Exercise details:
All lines of the records below that contain the word "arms" must be listed.

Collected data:
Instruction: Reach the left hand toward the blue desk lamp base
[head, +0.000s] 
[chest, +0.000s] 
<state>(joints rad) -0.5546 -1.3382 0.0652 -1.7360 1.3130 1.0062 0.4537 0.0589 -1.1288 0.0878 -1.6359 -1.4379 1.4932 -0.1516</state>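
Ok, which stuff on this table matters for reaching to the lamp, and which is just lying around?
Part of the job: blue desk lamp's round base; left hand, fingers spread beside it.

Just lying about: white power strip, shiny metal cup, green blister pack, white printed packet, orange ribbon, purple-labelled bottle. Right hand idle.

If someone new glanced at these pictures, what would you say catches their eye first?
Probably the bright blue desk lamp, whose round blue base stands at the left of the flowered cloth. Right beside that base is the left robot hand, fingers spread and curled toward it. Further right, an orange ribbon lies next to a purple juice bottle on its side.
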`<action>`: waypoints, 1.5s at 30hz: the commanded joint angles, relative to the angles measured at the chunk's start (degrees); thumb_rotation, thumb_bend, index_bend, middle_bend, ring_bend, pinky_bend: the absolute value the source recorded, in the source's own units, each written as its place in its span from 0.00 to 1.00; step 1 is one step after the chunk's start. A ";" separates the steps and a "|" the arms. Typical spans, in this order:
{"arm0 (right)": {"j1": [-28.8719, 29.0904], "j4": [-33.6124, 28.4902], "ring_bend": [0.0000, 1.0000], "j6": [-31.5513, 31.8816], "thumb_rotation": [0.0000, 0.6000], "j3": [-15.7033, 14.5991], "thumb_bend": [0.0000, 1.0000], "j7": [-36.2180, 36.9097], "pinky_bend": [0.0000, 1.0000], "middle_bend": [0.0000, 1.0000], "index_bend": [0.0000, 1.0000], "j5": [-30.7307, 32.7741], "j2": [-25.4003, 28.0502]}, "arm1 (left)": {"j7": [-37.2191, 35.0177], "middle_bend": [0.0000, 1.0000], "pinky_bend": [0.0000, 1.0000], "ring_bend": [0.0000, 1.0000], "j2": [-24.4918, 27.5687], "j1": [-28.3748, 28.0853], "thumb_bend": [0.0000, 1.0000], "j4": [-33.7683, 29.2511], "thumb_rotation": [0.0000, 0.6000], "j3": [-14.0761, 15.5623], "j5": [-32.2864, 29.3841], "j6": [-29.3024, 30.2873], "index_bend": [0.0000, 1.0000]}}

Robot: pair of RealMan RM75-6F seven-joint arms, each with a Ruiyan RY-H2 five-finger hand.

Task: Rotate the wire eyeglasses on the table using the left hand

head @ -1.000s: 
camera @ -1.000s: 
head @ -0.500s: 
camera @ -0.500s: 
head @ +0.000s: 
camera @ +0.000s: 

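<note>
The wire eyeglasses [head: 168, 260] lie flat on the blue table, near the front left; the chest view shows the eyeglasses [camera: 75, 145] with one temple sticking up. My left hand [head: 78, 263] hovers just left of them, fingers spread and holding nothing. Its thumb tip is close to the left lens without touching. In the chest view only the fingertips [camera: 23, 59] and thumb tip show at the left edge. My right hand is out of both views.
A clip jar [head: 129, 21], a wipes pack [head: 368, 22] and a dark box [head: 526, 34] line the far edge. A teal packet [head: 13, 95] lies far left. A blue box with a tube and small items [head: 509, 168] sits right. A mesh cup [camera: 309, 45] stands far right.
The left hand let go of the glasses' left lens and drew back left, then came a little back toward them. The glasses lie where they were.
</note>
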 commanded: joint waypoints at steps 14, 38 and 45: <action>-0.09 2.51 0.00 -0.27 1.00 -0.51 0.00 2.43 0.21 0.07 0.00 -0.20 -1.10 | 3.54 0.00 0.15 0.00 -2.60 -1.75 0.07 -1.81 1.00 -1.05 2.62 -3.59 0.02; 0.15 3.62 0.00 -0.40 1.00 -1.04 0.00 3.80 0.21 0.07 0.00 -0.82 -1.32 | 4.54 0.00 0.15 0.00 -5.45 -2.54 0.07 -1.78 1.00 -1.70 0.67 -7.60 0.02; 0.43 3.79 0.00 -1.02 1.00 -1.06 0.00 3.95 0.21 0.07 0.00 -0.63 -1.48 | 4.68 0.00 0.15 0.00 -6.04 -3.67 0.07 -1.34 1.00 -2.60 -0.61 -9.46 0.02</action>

Problem solution:
`<action>`: waypoints, 1.5s at 30hz: the commanded joint angles, relative to the angles measured at the chunk's start (degrees); thumb_rotation, thumb_bend, index_bend, middle_bend, ring_bend, pinky_bend: the absolute value the source recorded, in the source's own units, each written as its place in its span from 0.00 to 1.00; step 1 is one step after the chunk's start. A ";" separates the steps and a "|" the arms. Typical spans, in this order:
Robot: pair of RealMan RM75-6F seven-joint arms, each with a Ruiyan RY-H2 five-finger hand.

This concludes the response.